From this it also follows that he cant be allowed his assumption that whatever is in corporeal
substance is a property of matter. For, as is well known, according to the commonly accepted
philosophy the bodies of living things contain souls which are certainly not properties of matter.
Sturm seems to have settled on the opposite view, and to deny all true sensation, and all soul
properly so-called, to brute animals; but he shouldnt assume this opinion as a basis for
demonstration before it itself is demonstrated. I hold the contrary view that it is not consistent
with the order or the beauty or the reasonableness of things that there should be something living
- that is, acting from within itself - in only a small portion of matter, when it would contribute to
greater perfection for such things to be everywhere.
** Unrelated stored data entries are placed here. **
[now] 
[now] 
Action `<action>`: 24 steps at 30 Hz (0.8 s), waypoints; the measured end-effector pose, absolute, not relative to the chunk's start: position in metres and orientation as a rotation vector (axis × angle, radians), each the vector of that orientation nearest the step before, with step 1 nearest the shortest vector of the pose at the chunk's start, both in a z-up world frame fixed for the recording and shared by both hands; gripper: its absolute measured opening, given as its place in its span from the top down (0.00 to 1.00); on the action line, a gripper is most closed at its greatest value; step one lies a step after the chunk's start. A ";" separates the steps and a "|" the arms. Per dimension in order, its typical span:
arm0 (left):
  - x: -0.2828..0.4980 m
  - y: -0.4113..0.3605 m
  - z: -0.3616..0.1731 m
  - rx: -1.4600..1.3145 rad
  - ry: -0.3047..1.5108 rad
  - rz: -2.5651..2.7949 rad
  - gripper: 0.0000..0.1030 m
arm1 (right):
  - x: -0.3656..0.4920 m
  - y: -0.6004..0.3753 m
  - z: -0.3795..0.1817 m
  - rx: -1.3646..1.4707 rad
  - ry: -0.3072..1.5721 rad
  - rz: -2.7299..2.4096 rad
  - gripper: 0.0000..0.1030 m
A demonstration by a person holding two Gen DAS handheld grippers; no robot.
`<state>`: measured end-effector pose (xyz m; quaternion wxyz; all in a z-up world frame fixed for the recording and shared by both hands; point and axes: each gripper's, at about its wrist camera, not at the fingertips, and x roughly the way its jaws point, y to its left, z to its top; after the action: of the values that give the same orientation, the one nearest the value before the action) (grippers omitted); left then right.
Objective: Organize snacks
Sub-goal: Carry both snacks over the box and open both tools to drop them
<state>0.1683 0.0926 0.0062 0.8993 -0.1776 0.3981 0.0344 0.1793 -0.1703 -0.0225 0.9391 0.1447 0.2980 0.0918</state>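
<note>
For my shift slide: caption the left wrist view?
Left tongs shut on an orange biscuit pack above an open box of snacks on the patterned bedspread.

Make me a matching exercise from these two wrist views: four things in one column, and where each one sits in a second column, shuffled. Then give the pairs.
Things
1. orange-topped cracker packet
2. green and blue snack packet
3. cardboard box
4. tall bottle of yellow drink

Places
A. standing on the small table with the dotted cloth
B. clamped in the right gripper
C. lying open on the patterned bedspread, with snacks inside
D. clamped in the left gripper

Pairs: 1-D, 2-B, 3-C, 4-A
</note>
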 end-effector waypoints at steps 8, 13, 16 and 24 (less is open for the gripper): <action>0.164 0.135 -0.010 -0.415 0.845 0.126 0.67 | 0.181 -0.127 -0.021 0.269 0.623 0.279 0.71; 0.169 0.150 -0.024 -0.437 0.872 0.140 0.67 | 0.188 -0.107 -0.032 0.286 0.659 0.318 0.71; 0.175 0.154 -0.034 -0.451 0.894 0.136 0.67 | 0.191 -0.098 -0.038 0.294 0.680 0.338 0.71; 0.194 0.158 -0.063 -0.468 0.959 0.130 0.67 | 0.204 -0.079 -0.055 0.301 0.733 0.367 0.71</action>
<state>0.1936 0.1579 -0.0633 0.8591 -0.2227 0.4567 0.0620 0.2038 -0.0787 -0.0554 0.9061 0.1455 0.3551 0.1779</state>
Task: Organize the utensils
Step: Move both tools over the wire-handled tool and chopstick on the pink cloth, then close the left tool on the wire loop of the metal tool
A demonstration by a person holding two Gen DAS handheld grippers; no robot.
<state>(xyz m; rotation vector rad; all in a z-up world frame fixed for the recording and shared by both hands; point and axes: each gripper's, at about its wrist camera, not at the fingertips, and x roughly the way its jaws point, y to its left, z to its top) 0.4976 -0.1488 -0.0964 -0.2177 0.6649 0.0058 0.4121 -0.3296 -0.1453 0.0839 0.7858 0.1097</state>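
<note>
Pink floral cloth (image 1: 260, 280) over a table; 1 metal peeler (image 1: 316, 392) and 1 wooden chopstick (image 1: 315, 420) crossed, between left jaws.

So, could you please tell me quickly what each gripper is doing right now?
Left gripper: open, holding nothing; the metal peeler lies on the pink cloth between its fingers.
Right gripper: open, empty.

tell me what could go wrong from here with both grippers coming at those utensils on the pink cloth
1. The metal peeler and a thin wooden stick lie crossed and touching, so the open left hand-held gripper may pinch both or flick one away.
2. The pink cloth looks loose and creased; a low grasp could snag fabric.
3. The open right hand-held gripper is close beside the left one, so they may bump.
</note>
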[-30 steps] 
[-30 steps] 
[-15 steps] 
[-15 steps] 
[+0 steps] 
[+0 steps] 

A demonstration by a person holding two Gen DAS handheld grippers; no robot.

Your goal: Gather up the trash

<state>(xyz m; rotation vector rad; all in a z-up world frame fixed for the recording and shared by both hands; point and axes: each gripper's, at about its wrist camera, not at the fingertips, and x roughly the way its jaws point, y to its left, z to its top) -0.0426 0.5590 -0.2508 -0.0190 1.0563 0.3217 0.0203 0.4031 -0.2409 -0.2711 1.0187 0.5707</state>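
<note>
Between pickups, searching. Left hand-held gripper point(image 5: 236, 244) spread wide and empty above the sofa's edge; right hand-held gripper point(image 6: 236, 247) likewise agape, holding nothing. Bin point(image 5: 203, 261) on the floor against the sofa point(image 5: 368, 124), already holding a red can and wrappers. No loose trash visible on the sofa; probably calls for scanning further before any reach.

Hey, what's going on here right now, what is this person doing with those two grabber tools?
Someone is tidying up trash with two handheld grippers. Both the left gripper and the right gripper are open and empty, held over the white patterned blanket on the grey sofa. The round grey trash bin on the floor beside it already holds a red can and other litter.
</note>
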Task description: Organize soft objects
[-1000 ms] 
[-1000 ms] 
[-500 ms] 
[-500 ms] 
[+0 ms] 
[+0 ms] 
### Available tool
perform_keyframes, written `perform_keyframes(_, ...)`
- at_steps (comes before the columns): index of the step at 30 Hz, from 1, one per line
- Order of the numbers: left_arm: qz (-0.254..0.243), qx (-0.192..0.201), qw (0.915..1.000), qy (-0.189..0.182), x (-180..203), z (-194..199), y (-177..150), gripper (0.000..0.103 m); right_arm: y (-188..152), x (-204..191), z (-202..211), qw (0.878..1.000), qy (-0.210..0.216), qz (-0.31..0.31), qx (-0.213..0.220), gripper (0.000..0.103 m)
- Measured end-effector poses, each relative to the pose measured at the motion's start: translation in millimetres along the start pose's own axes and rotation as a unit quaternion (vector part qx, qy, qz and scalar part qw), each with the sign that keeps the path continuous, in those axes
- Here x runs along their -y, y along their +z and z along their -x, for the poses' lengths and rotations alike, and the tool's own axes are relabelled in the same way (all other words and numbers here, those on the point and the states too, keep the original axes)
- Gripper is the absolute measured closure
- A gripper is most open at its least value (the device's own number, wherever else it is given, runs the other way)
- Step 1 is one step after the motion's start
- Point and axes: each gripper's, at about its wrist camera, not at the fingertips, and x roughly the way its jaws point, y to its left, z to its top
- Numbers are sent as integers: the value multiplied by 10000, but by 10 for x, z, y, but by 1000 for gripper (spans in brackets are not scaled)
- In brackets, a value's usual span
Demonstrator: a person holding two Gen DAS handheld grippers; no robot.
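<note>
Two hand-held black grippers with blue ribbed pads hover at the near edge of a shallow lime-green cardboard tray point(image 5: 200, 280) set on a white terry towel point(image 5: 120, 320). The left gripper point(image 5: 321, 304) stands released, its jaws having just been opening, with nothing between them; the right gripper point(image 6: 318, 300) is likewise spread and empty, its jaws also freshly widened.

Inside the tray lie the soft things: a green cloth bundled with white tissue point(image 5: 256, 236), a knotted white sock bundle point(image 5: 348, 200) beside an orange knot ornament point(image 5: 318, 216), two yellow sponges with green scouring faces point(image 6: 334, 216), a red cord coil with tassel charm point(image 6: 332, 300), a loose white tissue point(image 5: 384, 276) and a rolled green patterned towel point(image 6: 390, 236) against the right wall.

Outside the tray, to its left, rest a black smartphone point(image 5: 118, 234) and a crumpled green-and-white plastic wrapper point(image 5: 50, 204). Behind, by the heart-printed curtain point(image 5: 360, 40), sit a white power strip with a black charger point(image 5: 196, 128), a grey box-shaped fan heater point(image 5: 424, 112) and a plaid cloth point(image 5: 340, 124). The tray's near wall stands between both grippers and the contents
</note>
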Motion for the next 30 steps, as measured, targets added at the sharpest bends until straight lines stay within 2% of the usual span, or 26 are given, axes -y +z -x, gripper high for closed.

And there is no reason why souls or things
analogous to them should not be everywhere, even though dominant and consequently intelligent
souls, like human souls, cannot be everywhere.
13. Sturms second argument, from a premise about motion, seems to me no more compelling. He
says that a things moving is merely its successively existing in different places. This is not entirely
satisfactory; it expresses what results from motion rather than its formal definition, as it is called.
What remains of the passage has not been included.